Look through the records below, and copy out every line that holds the string "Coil".

▶ **Data for analysis**:

+===+

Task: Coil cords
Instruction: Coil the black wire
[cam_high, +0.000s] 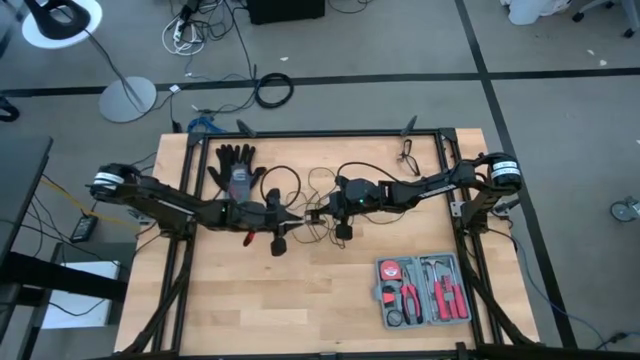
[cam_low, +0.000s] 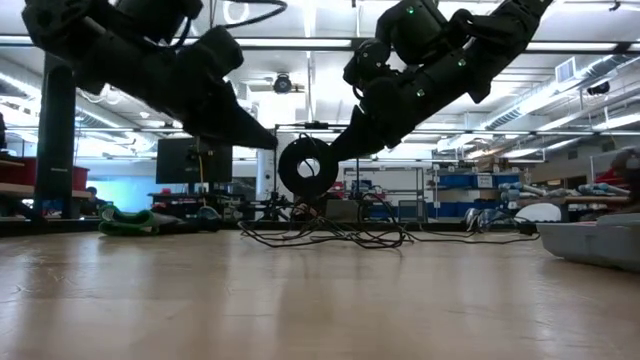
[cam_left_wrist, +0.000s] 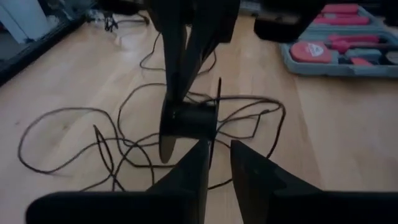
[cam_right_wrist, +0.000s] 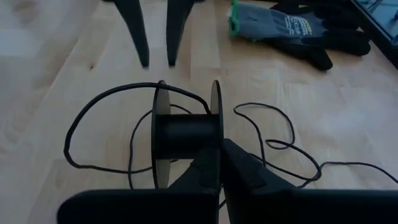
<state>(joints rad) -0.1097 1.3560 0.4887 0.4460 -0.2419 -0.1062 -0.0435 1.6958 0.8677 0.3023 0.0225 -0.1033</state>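
Your right gripper (cam_right_wrist: 214, 163) clamps the spool (cam_right_wrist: 185, 134) above the table (cam_high: 300, 300), so wire (cam_right_wrist: 99, 102) can wind; left gripper (cam_left_wrist: 217, 163) stands apart, empty.

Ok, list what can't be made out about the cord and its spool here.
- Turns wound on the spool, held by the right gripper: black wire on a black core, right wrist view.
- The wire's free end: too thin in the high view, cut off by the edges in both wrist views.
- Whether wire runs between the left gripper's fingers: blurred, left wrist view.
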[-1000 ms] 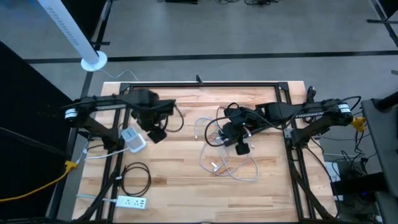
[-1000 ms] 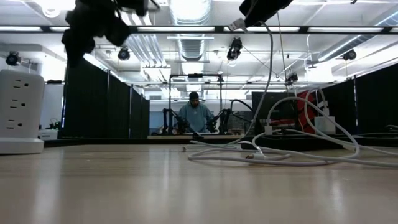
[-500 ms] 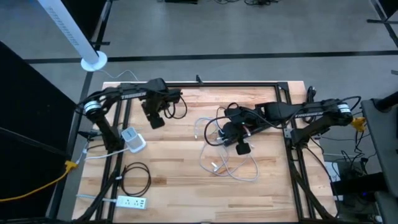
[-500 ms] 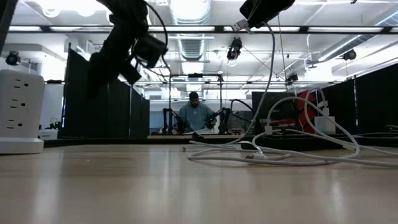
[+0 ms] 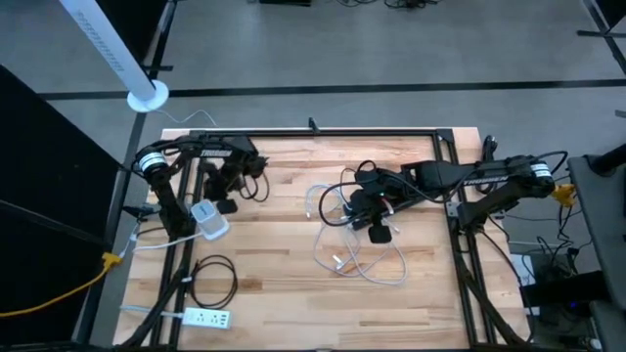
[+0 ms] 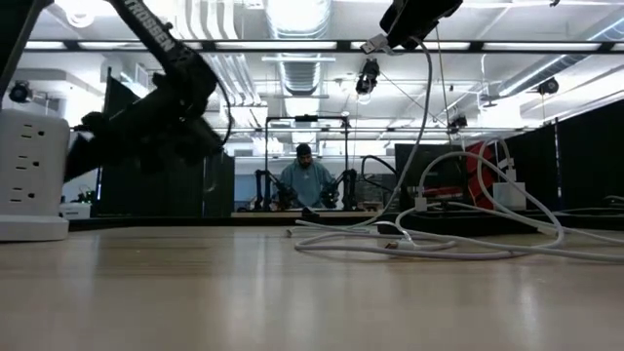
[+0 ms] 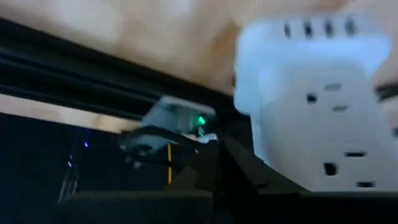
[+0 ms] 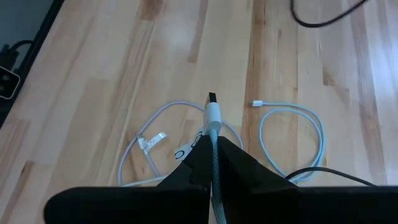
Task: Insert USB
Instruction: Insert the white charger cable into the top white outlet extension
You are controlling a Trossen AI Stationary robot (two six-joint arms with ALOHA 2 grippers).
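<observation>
Wooden tabletop (image 5: 284,284) here, with a tangle of white cables (image 5: 357,256) lying around 4 o'clock. Right gripper (image 8: 212,146) hangs above them, pinching the USB cable (image 8: 212,118) with its plug poking forward. Left gripper (image 5: 227,200) is pressed together, empty, just beside the white power cube (image 5: 208,220) at 9 o'clock.

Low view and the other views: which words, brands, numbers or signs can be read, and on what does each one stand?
"TROSSEN", as far as it can be read: white letters along the left arm, low view.
White lettering on both arms, high view: too small to read.
White tag among the cables on the table, right wrist view: dark mark, unreadable.
</observation>
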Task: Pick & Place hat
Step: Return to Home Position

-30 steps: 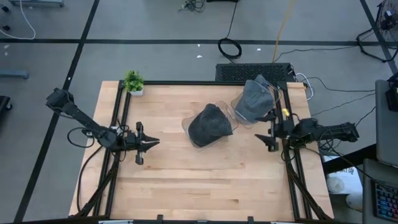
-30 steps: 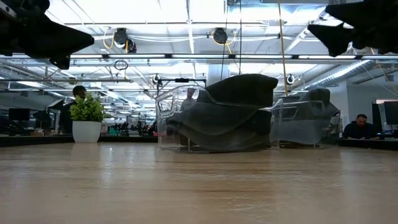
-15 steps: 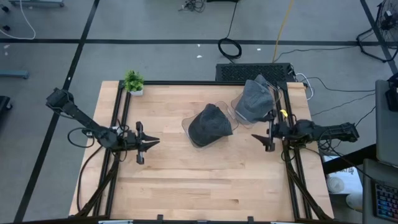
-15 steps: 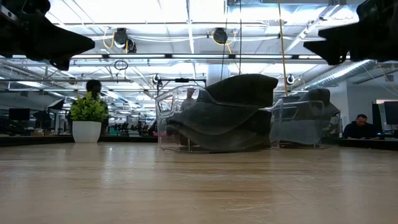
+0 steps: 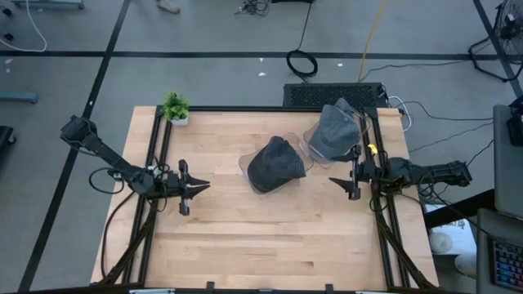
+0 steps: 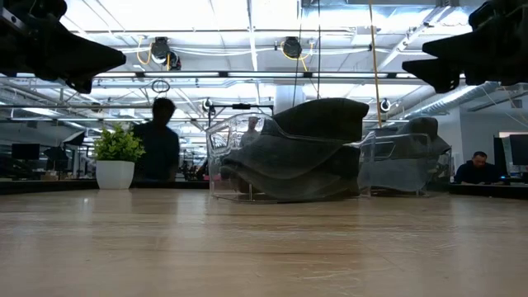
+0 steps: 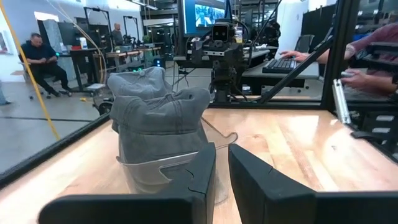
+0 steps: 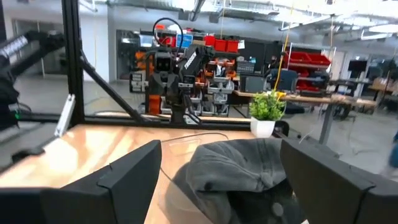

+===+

▶ **Task answer**:
Task: Coil cords
Instruction: Coil the black wire

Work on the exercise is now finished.